Closed JStyle21 closed 2 years ago
Well, there is that guy that tried to make the appimage, https://github.com/sudo-give-me-coffee/PhotoMP/issues/7
@Kreijstal Thanks but it's not what i was looking for. flatpak, appimage, snap are all nice solutions for the basic end users of Linux but for more advanced users this is not the way.
Uhm, how isn't that they way, didn't you want something portable?
Well, if you read my original post, you would see that i meant portable as binaries that are archived into a tar file and that's it.
Although it is true that those utilities create an independent executable image that is portable and even have some added features like security via sandboxing, the downside would be that they create a structural dependency i.e. you also need everything else in the same format so in this example since photogimp depends on gimp first, you also need gimp installed in the same way which isn't the case since my system uses the distro's package management system and i would need to reinstall gimp again just to use photogimp.
With that out of the way, sure i could have built it from source but at the time i didn't want to and i ended up extracting the flatpak image and copying the files manually, since it's a hack i raised this issue to ask officially to add an archived binaries release to the releases section.
Hi.
In PhotoGIMP nothing needs to be build. There’s no executeable shipped with PhotoGIMP. The only binary files are images.
All what’s really needed is the .var/app/org.gimp.GIMP/config/GIMP/2.10
folder which contains mainly config files.
A shell script as an installer would be nice for Unix-likes without Flatpak. (I could write one.)
@emsspree if you really could write it, that would be awesome!
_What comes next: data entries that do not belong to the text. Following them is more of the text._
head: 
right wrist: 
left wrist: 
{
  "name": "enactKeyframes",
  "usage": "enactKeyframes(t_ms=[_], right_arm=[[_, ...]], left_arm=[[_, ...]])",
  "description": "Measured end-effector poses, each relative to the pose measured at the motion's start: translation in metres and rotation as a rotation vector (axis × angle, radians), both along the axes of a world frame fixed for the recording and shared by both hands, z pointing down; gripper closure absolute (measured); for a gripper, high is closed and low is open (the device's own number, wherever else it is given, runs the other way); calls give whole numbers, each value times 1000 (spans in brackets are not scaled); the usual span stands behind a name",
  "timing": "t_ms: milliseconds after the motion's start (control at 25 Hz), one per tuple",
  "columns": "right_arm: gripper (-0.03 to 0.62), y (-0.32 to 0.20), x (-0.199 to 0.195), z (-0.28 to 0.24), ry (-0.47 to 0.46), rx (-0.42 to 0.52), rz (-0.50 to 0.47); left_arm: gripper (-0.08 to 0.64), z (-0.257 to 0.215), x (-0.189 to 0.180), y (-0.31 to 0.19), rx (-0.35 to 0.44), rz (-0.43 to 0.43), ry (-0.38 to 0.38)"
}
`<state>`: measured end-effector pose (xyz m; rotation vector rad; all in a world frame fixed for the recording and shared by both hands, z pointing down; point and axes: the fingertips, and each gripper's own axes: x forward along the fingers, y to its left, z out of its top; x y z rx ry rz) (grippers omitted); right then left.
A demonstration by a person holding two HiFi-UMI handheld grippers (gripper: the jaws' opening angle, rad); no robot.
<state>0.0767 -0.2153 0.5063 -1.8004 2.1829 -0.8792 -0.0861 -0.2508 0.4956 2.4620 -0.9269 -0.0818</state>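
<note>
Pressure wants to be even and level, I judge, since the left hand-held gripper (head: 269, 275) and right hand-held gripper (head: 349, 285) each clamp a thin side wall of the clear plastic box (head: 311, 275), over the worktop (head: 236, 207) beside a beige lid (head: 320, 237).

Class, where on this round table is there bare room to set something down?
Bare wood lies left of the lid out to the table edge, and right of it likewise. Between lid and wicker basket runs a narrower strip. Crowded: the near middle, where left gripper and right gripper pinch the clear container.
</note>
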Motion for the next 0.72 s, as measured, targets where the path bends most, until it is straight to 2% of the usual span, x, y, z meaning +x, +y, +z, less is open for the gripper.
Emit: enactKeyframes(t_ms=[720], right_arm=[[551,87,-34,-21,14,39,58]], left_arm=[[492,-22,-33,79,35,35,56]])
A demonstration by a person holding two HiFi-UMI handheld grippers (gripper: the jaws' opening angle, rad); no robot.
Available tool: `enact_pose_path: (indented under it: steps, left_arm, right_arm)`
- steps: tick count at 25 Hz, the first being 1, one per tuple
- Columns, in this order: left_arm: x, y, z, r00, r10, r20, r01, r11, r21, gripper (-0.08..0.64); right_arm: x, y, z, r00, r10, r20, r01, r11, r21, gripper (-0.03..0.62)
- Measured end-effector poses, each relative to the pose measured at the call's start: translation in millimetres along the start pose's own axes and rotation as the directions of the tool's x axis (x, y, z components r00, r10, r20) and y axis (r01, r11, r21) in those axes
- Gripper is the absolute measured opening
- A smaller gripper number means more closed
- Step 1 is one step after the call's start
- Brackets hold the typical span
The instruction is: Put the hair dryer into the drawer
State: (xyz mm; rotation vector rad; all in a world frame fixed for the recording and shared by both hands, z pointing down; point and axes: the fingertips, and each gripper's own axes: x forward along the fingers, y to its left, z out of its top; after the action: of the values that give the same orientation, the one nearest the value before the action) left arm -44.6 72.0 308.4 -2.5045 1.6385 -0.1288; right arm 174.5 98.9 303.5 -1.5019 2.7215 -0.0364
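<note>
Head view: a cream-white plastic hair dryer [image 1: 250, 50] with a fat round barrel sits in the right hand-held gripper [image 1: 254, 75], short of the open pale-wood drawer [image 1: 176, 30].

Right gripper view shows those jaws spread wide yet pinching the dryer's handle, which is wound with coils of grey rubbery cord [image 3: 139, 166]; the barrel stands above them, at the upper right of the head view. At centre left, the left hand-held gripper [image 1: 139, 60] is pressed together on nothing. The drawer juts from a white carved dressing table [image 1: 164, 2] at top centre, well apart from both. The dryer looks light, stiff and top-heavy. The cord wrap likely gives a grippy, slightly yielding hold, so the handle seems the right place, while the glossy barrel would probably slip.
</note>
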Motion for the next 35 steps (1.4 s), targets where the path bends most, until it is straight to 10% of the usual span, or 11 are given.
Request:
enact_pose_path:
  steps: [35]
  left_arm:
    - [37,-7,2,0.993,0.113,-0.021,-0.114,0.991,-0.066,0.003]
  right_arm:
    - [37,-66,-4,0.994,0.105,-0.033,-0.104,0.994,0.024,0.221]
Well, I've been thinking a little about an installer. Writing a really good installer would be a bigger deal than PhotoGIMP itself. Since these are all configuration files, someone might not want to keep all of the files or someone might want to backup and restore the existing files. Since there are different flavors of the GIMP out there as well, there are also different target directories for the files. Therefore I am unfortunately convinced that the effort is not worth it. A good HOW TO is probably a better help, since all you have to do is copy files. I'm sorry to have raised expectations unnecessarily.
Well, I've been thinking a little about an installer. Writing a really good installer would be a bigger deal than PhotoGIMP itself. Since these are all configuration files, someone might not want to keep all of the files or someone might want to backup and restore the existing files. Since there are different flavors of the GIMP out there as well, there are also different target directories for the files. Therefore I am unfortunately convinced that the effort is not worth it. A good HOW TO is probably a better help, since all you have to do is copy files. I'm sorry to have raised expectations unnecessarily.
@emsspree I agree with you, while also mentioning as i said before that including pure source files per release would also help making this faster and easier for anyone doing the manual work
If somebody else look for a way to install PhotoGIMP without flatpak, here's my imperfect way of doing it. (it looks like it works, probably I am ignoring too much stuff, but, for example, I don't want my gtk configuration to be overwritten)
Download the latest version from the Releases page
Then extract and copy the config files (if you feel like it, you can back up the original one in ~/.config/GIMP/2.10
)
\tar -xvf PhotoGIMP-1.0.tar.gz
\cp -a PhotoGIMP-1.0/.var/app/org.gimp.GIMP/config/GIMP/2.10/* ~/.config/GIMP/2.10/
\rm -rf PhotoGIMP-1.0
Uninstall (GIMP will recreate the default configuration)
\rm -rf ~/.config/GIMP/2.10
@momentoalmir Why did you close this issue? The last comment was a workaround not an official fix
Hi,
Thanks for making this project, i had the same problem coming from photoshop so this makes sense, also it's cool that you can do something like this.
One small thing tho, i can understand why you would want to bundle it with things like snap and flatpak but why not offer a portable version as well?
Some of us use a custom built linux and don't want all the fancy stuff...
After looking at the release files i could see that simply copying the ./config/gimp/VER folder to replace my own in my install would be enough, so this is what i did.
Could you add instructions or a release for a clean version one can just apply on their own distro?